(Excerpts from a dataset)
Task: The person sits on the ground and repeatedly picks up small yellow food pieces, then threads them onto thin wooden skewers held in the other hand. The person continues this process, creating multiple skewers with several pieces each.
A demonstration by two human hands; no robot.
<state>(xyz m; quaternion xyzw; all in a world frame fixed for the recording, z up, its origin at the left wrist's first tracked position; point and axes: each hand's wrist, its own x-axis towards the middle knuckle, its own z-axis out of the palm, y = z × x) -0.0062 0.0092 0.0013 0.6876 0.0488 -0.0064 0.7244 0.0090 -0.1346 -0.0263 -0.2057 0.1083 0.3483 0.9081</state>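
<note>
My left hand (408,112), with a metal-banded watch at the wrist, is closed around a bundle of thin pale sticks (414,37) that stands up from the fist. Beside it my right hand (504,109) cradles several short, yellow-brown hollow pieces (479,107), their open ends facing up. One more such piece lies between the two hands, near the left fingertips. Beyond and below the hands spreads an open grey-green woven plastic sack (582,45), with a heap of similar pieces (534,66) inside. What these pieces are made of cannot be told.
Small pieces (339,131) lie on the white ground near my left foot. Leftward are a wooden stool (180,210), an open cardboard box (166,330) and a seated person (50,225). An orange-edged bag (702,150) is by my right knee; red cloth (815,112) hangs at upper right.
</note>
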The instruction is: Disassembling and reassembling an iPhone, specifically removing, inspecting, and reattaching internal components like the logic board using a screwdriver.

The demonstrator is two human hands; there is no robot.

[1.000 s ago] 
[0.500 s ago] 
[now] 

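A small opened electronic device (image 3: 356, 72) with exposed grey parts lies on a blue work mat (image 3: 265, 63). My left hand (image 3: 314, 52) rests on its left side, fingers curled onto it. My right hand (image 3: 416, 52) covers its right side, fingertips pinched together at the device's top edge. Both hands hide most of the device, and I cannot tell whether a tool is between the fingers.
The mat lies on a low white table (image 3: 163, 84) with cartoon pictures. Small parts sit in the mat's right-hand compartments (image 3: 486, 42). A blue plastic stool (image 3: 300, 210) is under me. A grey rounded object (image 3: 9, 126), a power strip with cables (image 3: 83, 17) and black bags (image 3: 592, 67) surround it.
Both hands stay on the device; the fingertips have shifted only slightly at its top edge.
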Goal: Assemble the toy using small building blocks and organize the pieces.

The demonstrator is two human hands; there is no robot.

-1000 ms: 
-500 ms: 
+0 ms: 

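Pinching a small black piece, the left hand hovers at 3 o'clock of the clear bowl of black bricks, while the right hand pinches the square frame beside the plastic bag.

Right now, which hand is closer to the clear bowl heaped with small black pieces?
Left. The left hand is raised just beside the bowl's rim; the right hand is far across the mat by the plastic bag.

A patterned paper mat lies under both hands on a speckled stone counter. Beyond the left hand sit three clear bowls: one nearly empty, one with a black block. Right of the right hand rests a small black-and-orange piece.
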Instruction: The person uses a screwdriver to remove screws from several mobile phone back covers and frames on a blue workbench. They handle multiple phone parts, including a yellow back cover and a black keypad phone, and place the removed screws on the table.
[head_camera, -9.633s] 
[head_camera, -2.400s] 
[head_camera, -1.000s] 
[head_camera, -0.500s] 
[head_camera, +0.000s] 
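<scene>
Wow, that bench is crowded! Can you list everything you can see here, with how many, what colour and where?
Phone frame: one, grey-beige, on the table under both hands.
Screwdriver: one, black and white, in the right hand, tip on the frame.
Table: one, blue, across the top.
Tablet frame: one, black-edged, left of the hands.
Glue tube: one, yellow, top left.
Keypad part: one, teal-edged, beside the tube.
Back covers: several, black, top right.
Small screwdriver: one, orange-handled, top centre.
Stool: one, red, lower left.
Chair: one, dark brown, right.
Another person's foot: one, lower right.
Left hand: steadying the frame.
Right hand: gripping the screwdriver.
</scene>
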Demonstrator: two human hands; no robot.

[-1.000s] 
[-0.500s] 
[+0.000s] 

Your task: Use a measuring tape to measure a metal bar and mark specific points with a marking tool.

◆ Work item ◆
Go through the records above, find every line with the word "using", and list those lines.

◆ Exercise response ◆
The instruction is: Disassembling and reassembling an iPhone, specifically removing, inspecting, and reattaching internal components like the logic board using a screwdriver.
Goal: Assemble the toy using small building blocks and organize the pieces.

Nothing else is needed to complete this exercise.